* _To do_:
Copy the records below exactly, but leave out any picture they contain.

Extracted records

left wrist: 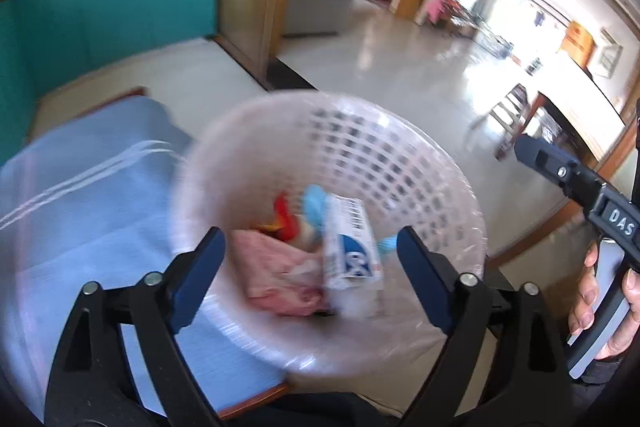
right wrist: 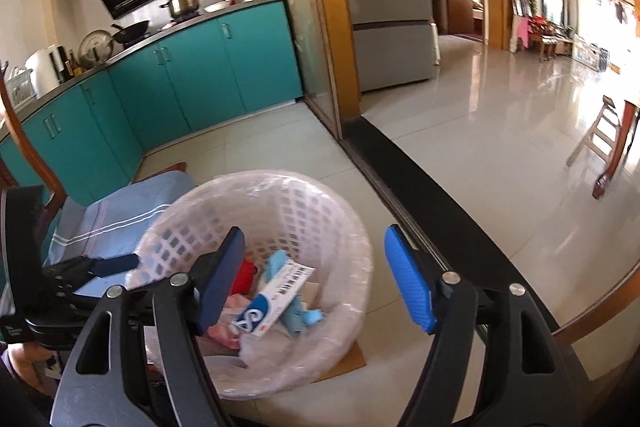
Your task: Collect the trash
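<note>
A white lattice waste basket (left wrist: 400, 163) lined with clear plastic stands on the floor; it also shows in the right wrist view (right wrist: 304, 203). Inside lie a white and blue carton (left wrist: 352, 251), pink wrapping (left wrist: 276, 279), a red scrap (left wrist: 284, 215) and light blue pieces (left wrist: 314, 201). The carton (right wrist: 276, 295) also shows in the right wrist view. My left gripper (left wrist: 310, 263) is open and empty above the basket. My right gripper (right wrist: 316, 275) is open and empty above the basket. The right gripper also shows at the left wrist view's right edge (left wrist: 560, 175).
A chair with a blue striped cushion (right wrist: 120, 215) stands left of the basket. Teal kitchen cabinets (right wrist: 192, 67) run behind. A black door track (right wrist: 432, 203) crosses the glossy tiled floor. A grey fridge (right wrist: 384, 7) and a wooden stool (right wrist: 600, 135) stand beyond.
</note>
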`<state>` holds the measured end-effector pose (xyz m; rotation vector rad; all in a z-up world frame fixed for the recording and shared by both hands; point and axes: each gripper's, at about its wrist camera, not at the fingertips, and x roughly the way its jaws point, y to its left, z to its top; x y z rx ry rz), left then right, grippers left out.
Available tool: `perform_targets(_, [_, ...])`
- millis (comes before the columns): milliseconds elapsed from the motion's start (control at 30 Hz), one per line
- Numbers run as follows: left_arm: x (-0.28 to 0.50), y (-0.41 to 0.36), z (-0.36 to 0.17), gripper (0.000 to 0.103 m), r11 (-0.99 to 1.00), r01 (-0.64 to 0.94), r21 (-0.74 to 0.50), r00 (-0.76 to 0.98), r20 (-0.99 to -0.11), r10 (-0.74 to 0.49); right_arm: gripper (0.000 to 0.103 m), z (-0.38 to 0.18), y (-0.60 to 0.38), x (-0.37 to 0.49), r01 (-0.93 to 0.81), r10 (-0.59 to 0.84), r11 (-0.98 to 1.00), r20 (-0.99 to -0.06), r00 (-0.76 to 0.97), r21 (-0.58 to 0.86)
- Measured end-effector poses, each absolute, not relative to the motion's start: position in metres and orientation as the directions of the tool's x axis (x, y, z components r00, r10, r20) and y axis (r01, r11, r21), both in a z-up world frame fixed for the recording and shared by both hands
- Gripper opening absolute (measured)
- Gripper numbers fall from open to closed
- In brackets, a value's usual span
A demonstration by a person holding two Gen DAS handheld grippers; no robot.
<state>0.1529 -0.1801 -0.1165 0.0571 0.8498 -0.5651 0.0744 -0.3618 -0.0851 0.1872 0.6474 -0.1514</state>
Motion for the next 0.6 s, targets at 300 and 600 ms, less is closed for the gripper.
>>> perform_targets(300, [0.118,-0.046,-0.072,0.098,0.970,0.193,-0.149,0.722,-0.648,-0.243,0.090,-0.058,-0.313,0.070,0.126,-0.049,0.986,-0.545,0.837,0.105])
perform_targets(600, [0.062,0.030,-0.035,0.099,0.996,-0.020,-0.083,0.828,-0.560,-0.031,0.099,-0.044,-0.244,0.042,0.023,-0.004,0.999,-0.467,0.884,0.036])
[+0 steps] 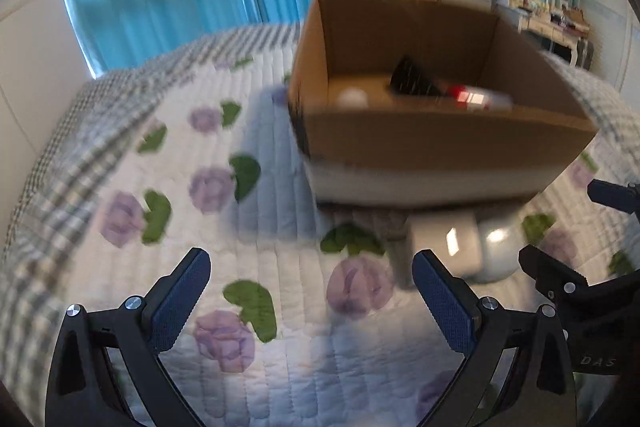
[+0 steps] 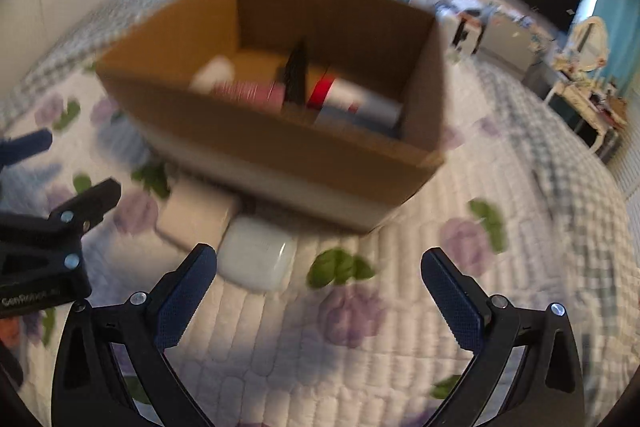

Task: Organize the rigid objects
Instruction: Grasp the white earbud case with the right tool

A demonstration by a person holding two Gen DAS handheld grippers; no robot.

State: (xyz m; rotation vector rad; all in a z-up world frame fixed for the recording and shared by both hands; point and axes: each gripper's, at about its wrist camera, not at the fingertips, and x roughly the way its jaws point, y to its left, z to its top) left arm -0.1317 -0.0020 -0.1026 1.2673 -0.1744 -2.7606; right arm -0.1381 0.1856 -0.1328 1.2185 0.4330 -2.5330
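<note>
White, seemingly rounded case point(image 2: 256, 259) lies just beyond spread jaws.

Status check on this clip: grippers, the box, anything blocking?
Left gripper open, empty. Right gripper open, empty. Cardboard box on quilt, already holding items; two white objects still outside at its base. Nothing in the way.

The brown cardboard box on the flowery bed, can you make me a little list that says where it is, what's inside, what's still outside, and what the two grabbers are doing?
place: open brown cardboard box on white quilted bedspread with purple flowers
inside: black ridged object, white and red tube, pink packet, white round item; blurry
outside: white flat box and white rounded case, on the quilt beside the box
left hand-held gripper: open, empty
right hand-held gripper: open, empty
</note>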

* _Problem solution_:
left wrist: 
right wrist: 
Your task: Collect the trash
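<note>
A white lattice waste basket (left wrist: 400, 163) lined with clear plastic stands on the floor; it also shows in the right wrist view (right wrist: 304, 203). Inside lie a white and blue carton (left wrist: 352, 251), pink wrapping (left wrist: 276, 279), a red scrap (left wrist: 284, 215) and light blue pieces (left wrist: 314, 201). The carton (right wrist: 276, 295) also shows in the right wrist view. My left gripper (left wrist: 310, 263) is open and empty above the basket. My right gripper (right wrist: 316, 275) is open and empty above the basket. The right gripper also shows at the left wrist view's right edge (left wrist: 560, 175).
A chair with a blue striped cushion (right wrist: 120, 215) stands left of the basket. Teal kitchen cabinets (right wrist: 192, 67) run behind. A black door track (right wrist: 432, 203) crosses the glossy tiled floor. A grey fridge (right wrist: 384, 7) and a wooden stool (right wrist: 600, 135) stand beyond.
</note>
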`<state>` holds the measured end-effector pose (xyz m; rotation vector rad; all in a z-up world frame fixed for the recording and shared by both hands; point and axes: each gripper's, at about its wrist camera, not at the fingertips, and x roughly the way its jaws point, y to its left, z to its top; x y z rx ry rz), left then right, grippers left out.
Available tool: `perform_targets(_, [_, ...])`
- millis (comes before the columns): milliseconds elapsed from the motion's start (control at 30 Hz), one per line
- Numbers run as follows: left_arm: x (-0.28 to 0.50), y (-0.41 to 0.36), z (-0.36 to 0.17), gripper (0.000 to 0.103 m), r11 (-0.99 to 1.00), r01 (-0.64 to 0.94), r21 (-0.74 to 0.50), r00 (-0.76 to 0.98), r20 (-0.99 to -0.11), r10 (-0.74 to 0.49); right_arm: gripper (0.000 to 0.103 m), z (-0.38 to 0.18), y (-0.60 to 0.38), x (-0.37 to 0.49), r01 (-0.93 to 0.81), r10 (-0.59 to 0.84), r11 (-0.98 to 1.00), r20 (-0.99 to -0.06), r00 (-0.76 to 0.97), r21 (-0.58 to 0.86)
- Measured end-effector poses, each absolute, not relative to the motion's start: position in metres and orientation as the directions of the tool's x axis (x, y, z components r00, r10, r20) and y axis (r01, r11, r21), both in a z-up world frame fixed for the recording and shared by both hands
- Gripper opening absolute (measured)
- Gripper numbers fall from open to closed
- In brackets, a value's usual span
A demonstration by a person holding two Gen DAS handheld grippers; no robot.
<state>0.1529 -0.1801 -0.1165 0.0571 0.8498 -0.5651 0.0744 -0.3618 -0.0851 0.1872 0.6474 -0.1514</state>
Motion for the next 0.6 s, targets at 300 and 600 ms, less is closed for the gripper.
>>> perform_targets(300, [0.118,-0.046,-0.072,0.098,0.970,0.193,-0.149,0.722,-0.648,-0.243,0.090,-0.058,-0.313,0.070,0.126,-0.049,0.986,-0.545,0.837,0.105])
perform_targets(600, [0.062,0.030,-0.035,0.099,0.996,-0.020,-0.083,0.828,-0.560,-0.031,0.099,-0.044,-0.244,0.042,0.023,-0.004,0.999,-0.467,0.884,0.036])
[+0 steps] 
[+0 steps] 

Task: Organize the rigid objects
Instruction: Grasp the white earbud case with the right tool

A demonstration by a person holding two Gen DAS handheld grippers; no robot.

State: (xyz m; rotation vector rad; all in a z-up world frame fixed for the recording and shared by both hands; point and axes: each gripper's, at about its wrist camera, not at the fingertips, and x roughly the way its jaws point, y to its left, z to its top) left arm -0.1317 -0.0020 -0.1026 1.2673 -0.1744 -2.7606; right arm -0.1381 0.1856 -0.1328 1.2185 0.4330 -2.5330
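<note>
White, seemingly rounded case point(image 2: 256, 259) lies just beyond spread jaws.

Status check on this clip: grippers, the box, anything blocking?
Left gripper open, empty. Right gripper open, empty. Cardboard box on quilt, already holding items; two white objects still outside at its base. Nothing in the way.

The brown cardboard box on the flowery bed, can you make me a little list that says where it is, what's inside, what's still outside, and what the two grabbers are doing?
place: open brown cardboard box on white quilted bedspread with purple flowers
inside: black ridged object, white and red tube, pink packet, white round item; blurry
outside: white flat box and white rounded case, on the quilt beside the box
left hand-held gripper: open, empty
right hand-held gripper: open, empty
</note>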

The exercise is done, and no more output is needed.